Drifting alone and indefinitely in the open sea is no doubt a scary experience.
60-year-old Singaporean John Low's anchored boat capsized after it was hit by a strong wave near Tioman island on May 4, 2019, The Straits Times reports.
Water seeped into the boat which eventually sank, leaving Low adrift with only a ring buoy and his backpack that he managed to grab in time.
Man drifted in the sea for 4 days 3 nights
For Low, a diving instructor, this was an unexpected turn of events from his leisure diving trip.
Initially, he was rather composed and confident of swimming back to shore, but strong waves pushed him away.
By around 10pm at night, he had lost sight of the shore and there was no boat around, which induced a certain level of panic.
However, he told himself that he had to persevere and stay alive for his family, although his limbs were starting to get weak by the second day.

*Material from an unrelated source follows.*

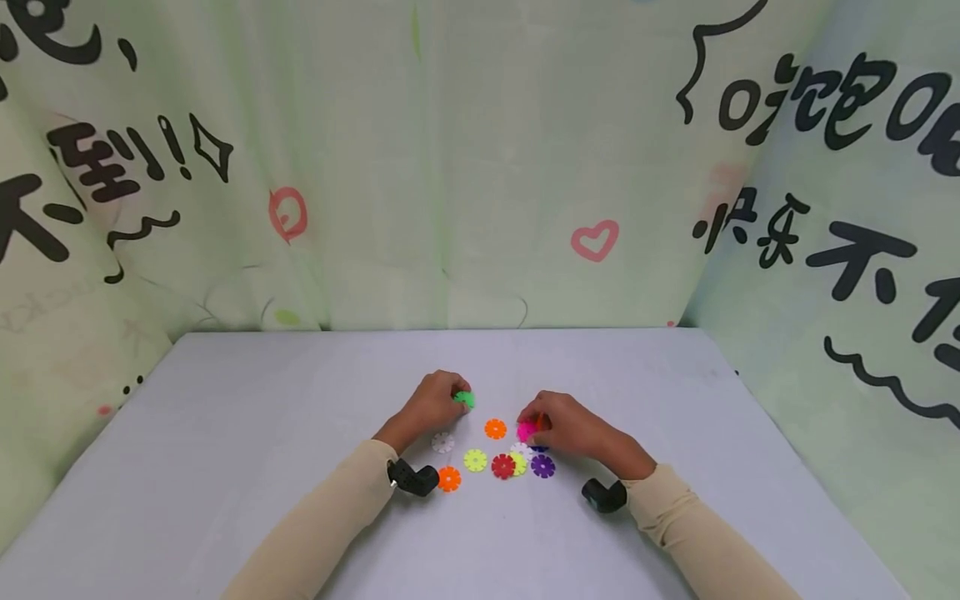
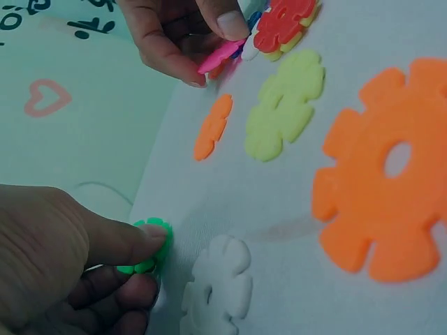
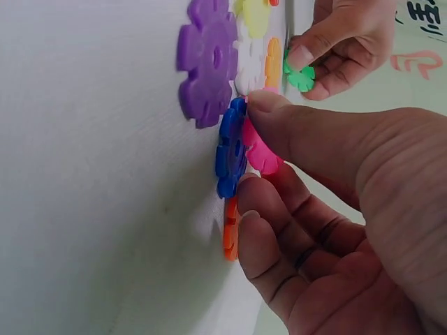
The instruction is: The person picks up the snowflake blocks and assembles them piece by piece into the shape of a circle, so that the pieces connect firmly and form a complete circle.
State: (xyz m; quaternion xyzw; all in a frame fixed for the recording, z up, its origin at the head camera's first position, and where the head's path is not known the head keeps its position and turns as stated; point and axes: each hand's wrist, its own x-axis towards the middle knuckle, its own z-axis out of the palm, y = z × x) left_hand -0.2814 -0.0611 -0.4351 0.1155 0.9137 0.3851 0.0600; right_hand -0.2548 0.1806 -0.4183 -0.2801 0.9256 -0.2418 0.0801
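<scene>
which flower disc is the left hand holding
The bright green disc, pinched by the left hand; none lying on the table is that colour.

Table [image 1: 300, 400]: pale top. Lying on it, notched plastic discs: white disc [image 1: 443, 435]; orange disc [image 1: 442, 481], near side; yellow disc [image 1: 468, 459]; second orange disc [image 1: 489, 429], farther back; red disc [image 1: 498, 467], overlapping second yellow disc [image 1: 520, 466]; second white disc [image 1: 521, 450], beside these; purple disc [image 1: 536, 467]; blue disc [image 3: 228, 167], near purple; third orange disc [image 3: 230, 237], partly hidden, just beside blue.
</scene>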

It was not the lack of food and drink that was the worst, but other physical and mental sufferings that Low had to endure.

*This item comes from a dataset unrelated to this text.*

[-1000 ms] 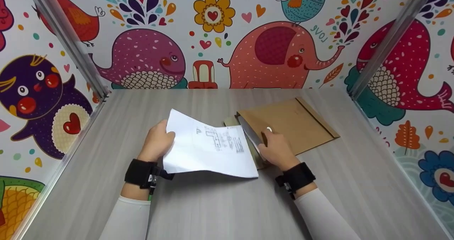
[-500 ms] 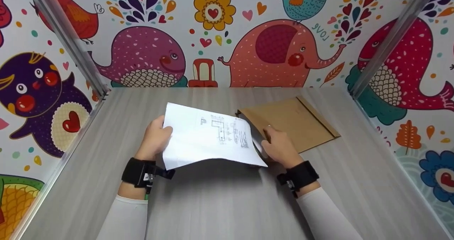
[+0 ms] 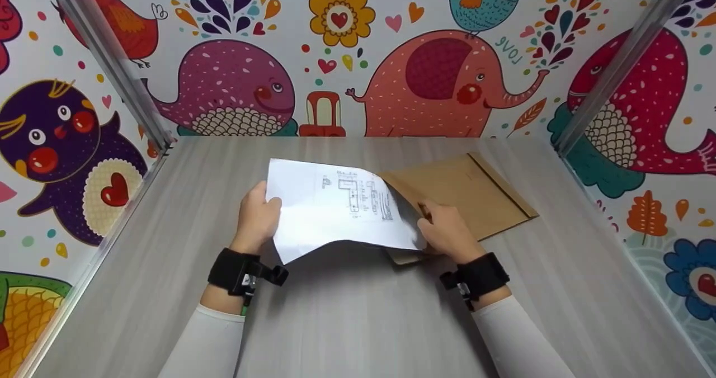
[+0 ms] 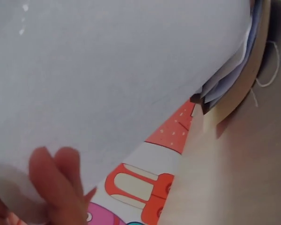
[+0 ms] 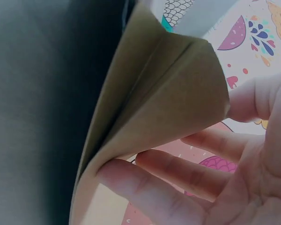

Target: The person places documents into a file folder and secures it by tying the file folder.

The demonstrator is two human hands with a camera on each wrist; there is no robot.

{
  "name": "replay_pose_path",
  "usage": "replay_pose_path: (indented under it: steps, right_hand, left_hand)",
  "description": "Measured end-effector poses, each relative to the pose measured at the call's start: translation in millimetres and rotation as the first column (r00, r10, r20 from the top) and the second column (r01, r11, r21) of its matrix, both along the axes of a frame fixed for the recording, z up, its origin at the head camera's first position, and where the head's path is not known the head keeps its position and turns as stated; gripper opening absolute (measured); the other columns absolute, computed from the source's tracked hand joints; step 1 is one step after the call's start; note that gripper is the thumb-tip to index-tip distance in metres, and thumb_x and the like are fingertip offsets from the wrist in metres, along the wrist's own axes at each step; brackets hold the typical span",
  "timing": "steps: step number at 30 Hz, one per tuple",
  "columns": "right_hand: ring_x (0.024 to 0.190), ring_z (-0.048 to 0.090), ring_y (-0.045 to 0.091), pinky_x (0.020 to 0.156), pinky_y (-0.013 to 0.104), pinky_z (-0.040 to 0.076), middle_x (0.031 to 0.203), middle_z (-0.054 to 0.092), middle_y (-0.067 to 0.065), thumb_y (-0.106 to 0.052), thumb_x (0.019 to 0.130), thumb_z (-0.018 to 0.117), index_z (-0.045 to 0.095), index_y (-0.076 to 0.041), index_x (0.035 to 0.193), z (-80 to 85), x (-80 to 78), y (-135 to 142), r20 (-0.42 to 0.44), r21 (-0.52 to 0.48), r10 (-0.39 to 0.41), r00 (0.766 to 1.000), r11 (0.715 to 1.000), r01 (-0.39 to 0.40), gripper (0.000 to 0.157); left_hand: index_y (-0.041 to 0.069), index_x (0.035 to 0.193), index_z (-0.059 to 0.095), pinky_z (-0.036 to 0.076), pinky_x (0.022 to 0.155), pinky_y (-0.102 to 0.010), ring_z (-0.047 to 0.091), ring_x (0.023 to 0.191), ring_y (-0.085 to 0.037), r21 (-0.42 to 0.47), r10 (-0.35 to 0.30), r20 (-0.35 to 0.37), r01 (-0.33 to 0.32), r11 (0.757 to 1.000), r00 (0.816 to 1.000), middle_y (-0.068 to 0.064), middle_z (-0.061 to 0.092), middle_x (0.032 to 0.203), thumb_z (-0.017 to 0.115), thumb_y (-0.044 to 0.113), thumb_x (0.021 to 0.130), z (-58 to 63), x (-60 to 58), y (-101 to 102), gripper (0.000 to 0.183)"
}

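In the head view my left hand [image 3: 257, 216] grips the left edge of a white sheet of paper [image 3: 313, 210] printed with a technical drawing. The sheet bows upward, and its right end lies at the mouth of a brown kraft file envelope [image 3: 475, 193]. My right hand [image 3: 450, 232] pinches that envelope's upper layer at the mouth. The right wrist view shows the brown flap [image 5: 178, 93] bent up between thumb and fingers [image 5: 164, 173]. Other papers [image 4: 229, 79] show inside the envelope in the left wrist view. How far the sheet reaches inside is hidden.
The envelope lies on a grey wood-grain table [image 3: 347, 316]. A thin white string [image 4: 274, 65] hangs by its edge. Printed cartoon walls [image 3: 425, 87] stand at the back and sides, with metal posts [image 3: 112, 65] in the corners.
My left hand has moved the sheet slightly right, so its right end now covers the envelope's mouth. The right hand has shifted slightly right, still holding the envelope's edge.
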State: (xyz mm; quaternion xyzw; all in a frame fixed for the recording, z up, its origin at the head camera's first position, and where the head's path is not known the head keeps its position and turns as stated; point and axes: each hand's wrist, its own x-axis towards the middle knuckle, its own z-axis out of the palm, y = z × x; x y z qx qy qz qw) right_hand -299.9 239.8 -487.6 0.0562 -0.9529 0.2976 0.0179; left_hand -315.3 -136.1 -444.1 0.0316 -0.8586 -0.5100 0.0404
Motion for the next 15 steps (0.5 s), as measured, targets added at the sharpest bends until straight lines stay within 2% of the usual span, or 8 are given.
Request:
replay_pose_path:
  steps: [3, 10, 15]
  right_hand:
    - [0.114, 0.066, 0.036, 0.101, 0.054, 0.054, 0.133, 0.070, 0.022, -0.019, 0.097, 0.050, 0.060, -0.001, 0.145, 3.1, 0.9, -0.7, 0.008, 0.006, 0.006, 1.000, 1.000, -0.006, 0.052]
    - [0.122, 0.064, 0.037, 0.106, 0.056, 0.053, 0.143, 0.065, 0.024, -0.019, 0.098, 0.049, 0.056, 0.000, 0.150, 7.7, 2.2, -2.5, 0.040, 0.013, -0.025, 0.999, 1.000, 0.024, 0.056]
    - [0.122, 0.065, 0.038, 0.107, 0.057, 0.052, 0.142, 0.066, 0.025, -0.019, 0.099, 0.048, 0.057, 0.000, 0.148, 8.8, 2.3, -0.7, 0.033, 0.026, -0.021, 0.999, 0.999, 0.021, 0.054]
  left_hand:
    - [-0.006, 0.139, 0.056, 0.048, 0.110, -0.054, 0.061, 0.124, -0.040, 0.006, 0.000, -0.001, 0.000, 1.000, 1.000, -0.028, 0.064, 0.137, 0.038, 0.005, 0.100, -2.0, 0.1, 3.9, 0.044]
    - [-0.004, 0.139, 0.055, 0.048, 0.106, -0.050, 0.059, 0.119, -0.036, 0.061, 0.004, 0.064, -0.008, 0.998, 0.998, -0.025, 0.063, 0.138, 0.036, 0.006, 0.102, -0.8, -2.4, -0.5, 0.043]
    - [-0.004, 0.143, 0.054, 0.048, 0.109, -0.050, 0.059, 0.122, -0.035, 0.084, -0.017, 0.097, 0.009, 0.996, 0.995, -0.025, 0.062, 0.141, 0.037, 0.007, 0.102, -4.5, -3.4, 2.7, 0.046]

It got so much that he had to talk to inanimate objects like calling his ring buoy and Rolex "boy" and "brother" just to stay sane, wrote Business Insider.

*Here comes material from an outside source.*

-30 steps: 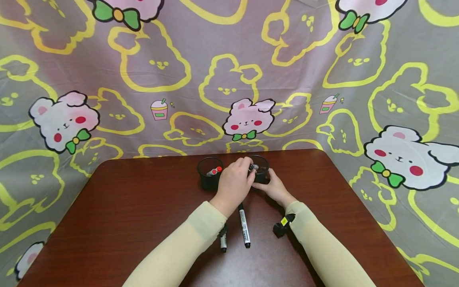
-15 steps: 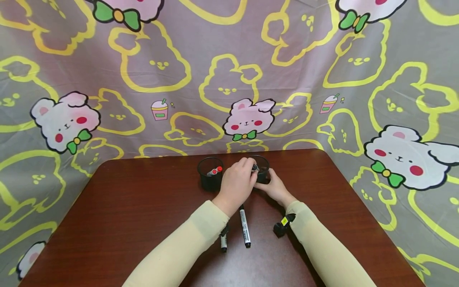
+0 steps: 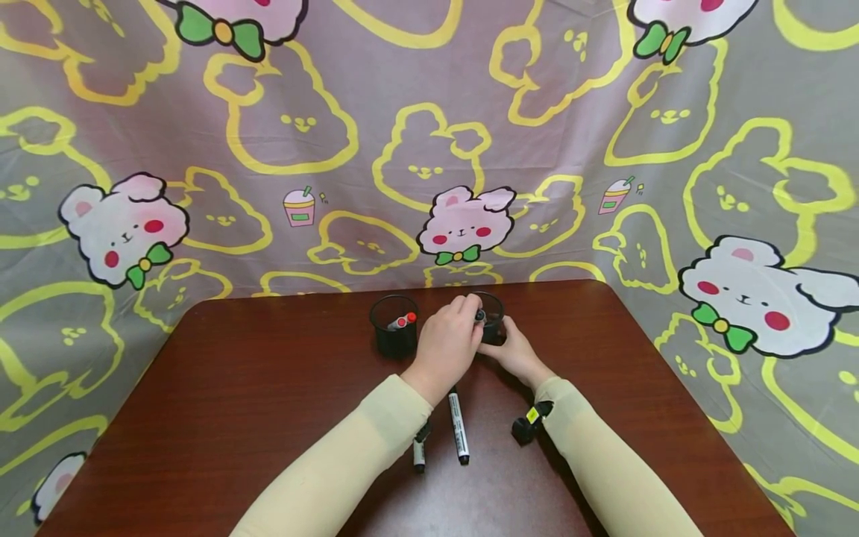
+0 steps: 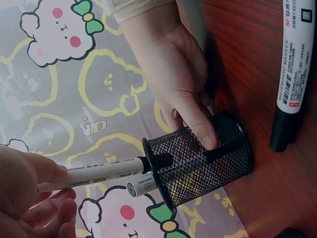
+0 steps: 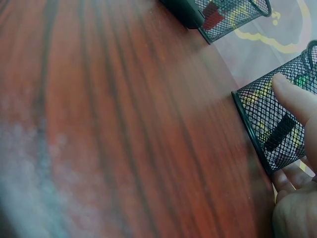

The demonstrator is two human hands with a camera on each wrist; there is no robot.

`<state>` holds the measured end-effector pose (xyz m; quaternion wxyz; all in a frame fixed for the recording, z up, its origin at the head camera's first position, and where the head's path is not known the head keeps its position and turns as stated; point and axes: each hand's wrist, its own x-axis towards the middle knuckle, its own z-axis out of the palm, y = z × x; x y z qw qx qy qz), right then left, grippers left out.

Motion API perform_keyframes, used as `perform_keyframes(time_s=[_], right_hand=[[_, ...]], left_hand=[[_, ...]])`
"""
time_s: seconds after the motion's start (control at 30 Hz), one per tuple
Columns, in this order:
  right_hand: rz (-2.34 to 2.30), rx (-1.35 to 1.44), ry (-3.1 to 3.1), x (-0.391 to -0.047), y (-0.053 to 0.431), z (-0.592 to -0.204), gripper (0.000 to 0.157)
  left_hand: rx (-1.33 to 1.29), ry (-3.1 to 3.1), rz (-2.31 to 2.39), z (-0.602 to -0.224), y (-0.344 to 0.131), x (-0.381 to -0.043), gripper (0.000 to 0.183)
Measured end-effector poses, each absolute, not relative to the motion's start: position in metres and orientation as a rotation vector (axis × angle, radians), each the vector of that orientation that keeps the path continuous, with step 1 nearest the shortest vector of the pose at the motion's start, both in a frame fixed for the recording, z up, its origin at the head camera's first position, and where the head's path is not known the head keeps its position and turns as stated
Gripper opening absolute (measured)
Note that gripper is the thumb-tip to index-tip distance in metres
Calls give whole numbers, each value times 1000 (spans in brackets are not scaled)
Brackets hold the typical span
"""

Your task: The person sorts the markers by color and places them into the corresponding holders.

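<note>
My left hand (image 3: 446, 339) pinches a white whiteboard marker (image 4: 101, 174) by its rear part. The marker's black end dips just inside the mouth of a black mesh pen holder (image 4: 198, 166). A second marker (image 4: 142, 187) with a white barrel leans inside that holder, its grey end poking past the rim. My right hand (image 3: 517, 352) grips the holder from the right side, thumb along the mesh in the left wrist view. Through the mesh in the right wrist view a dark cap (image 5: 280, 132) shows near the bottom.
Left of the hands stands another mesh pen holder (image 3: 394, 341) holding red-ended markers (image 3: 405, 320). Two white markers with black caps lie on the wooden table (image 3: 282, 388): one marker (image 3: 459, 429) in the middle, one marker (image 3: 419, 456) partly under the left forearm. A patterned cloth (image 3: 376, 149) hangs behind.
My left hand has shifted slightly right, closer over the pen holder, with the marker. The right hand and the holder stay in place.
</note>
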<state>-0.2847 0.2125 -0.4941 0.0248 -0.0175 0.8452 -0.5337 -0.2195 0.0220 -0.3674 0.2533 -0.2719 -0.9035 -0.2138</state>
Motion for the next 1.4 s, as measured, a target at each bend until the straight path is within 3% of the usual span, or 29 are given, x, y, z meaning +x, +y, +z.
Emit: perform_keyframes(time_s=[1.4], right_hand=[[-1658,-79,2623,-284,211,-494,80]], left_hand=[[-704,-2537,-426,-388,28,-241,25]])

He also described to Chinese daily Lianhe Zaobao how he had to endure brutal sunburn, which felt like a thousand needles pricking his charred face.
In addition, being soaked in the water for long hours also resulted in his armpit skin sticking onto the ring buoy, which was unbearably painful.
Low also shared that he could feel marine animals biting on his submerged legs, but he was too exhausted to chase them off.
Here's his interview with Zaobao:
Rescued by RSAF Rescue 10
In the evening of day four, Low was finally spotted by a passing ship "DIOGO CAO" in the South China Sea.
They got him aboard and informed the Singapore authorities.
When Low was rescued by the ship, he remembered thinking to himself before falling unconscious, "It was like, I'm saved. Now I can sleep well."
The Rescue 10 from The Republic of Singapore Air Force (RSAF) responded to the call quickly to save Low on May 7.
Low described that he felt reassured to feel that someone is "kanchiong" for him, and also recalled how the unpredictable weather made the rescue mission challenging for the airmen.
You can watch the rescue in this video:The team caught up with Low a month later, where Low expressed his immense gratitude for their act of bravery by giving each and every one of them a hug.
Low said to the Rescue 10 team:
“I hope there will be no one else for you to save but if you do, keep doing the same thing with your bravery.”
Low also shared that he gained a greater respect for the sea after this incident and will continue his favourite sport of diving.